## PROBLEM:
Once you reach the line that holds "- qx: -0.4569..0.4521" in the listing below, output it and every line after it through the line that holds "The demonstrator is", word for word.

START EXERCISE DATA

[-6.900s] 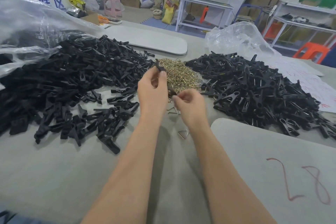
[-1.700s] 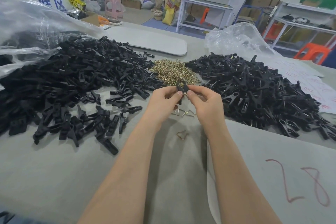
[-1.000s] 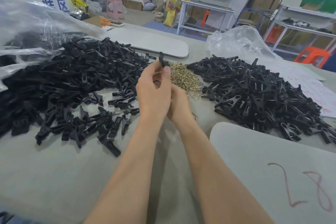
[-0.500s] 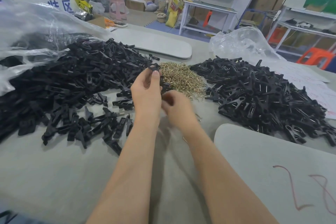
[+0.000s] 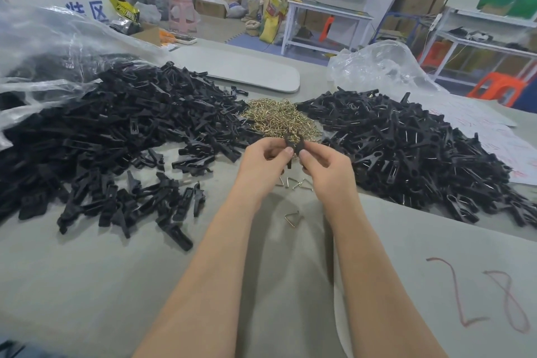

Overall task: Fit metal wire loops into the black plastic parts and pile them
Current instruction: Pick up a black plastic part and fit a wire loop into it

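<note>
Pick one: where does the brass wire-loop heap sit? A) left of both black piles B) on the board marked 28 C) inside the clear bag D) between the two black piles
D: the wire-loop heap lies between the left black pile and the right black pile, just beyond the black part that the left hand and right hand pinch.

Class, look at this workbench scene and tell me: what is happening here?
A person pinches one black plastic part between left hand and right hand, beside a heap of wire loops. A left pile of black parts looks bare; the right pile shows wire glints, so probably fitted. A few loose loops lie on the table.
</note>
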`<action>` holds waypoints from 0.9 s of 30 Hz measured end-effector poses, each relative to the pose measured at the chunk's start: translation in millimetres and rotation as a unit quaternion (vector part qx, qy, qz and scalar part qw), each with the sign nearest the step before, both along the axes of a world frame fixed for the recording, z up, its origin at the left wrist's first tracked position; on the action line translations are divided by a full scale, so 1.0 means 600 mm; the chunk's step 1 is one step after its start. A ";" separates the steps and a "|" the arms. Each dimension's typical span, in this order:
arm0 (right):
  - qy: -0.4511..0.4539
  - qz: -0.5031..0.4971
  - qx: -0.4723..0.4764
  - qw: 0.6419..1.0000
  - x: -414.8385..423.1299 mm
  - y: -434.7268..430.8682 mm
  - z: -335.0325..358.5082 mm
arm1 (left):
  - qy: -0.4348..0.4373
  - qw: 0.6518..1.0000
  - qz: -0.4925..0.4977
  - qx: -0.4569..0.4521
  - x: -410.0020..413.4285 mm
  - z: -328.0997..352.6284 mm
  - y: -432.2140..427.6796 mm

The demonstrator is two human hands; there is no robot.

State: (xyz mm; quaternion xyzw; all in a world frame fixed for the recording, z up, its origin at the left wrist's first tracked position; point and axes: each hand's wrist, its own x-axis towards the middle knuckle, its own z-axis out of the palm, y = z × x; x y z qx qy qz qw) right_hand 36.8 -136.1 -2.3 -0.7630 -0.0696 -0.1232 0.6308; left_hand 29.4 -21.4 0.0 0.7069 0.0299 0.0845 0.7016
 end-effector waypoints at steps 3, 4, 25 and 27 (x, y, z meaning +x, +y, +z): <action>-0.005 -0.011 -0.004 1.000 -0.001 -0.005 -0.001 | 0.000 1.000 -0.007 0.009 0.000 -0.001 0.000; -0.007 -0.015 -0.004 1.000 0.000 -0.006 -0.001 | 0.000 1.000 -0.008 0.010 0.001 -0.002 0.001; 0.040 -0.019 -0.038 0.998 0.005 0.036 -0.014 | -0.116 0.981 0.116 -0.099 -0.009 0.039 0.019; 0.039 0.049 -0.050 0.997 0.011 0.078 -0.006 | -0.154 0.971 0.142 -0.114 -0.015 0.051 0.023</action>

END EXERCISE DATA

## SOLUTION FOR THIS TASK:
  - qx: -0.4569..0.4521
  - x: -410.0020..413.4285 mm
  - z: -328.0997..352.6284 mm
  - y: -432.2140..427.6796 mm

The demonstrator is two human hands; there is no robot.

This exercise is now finished.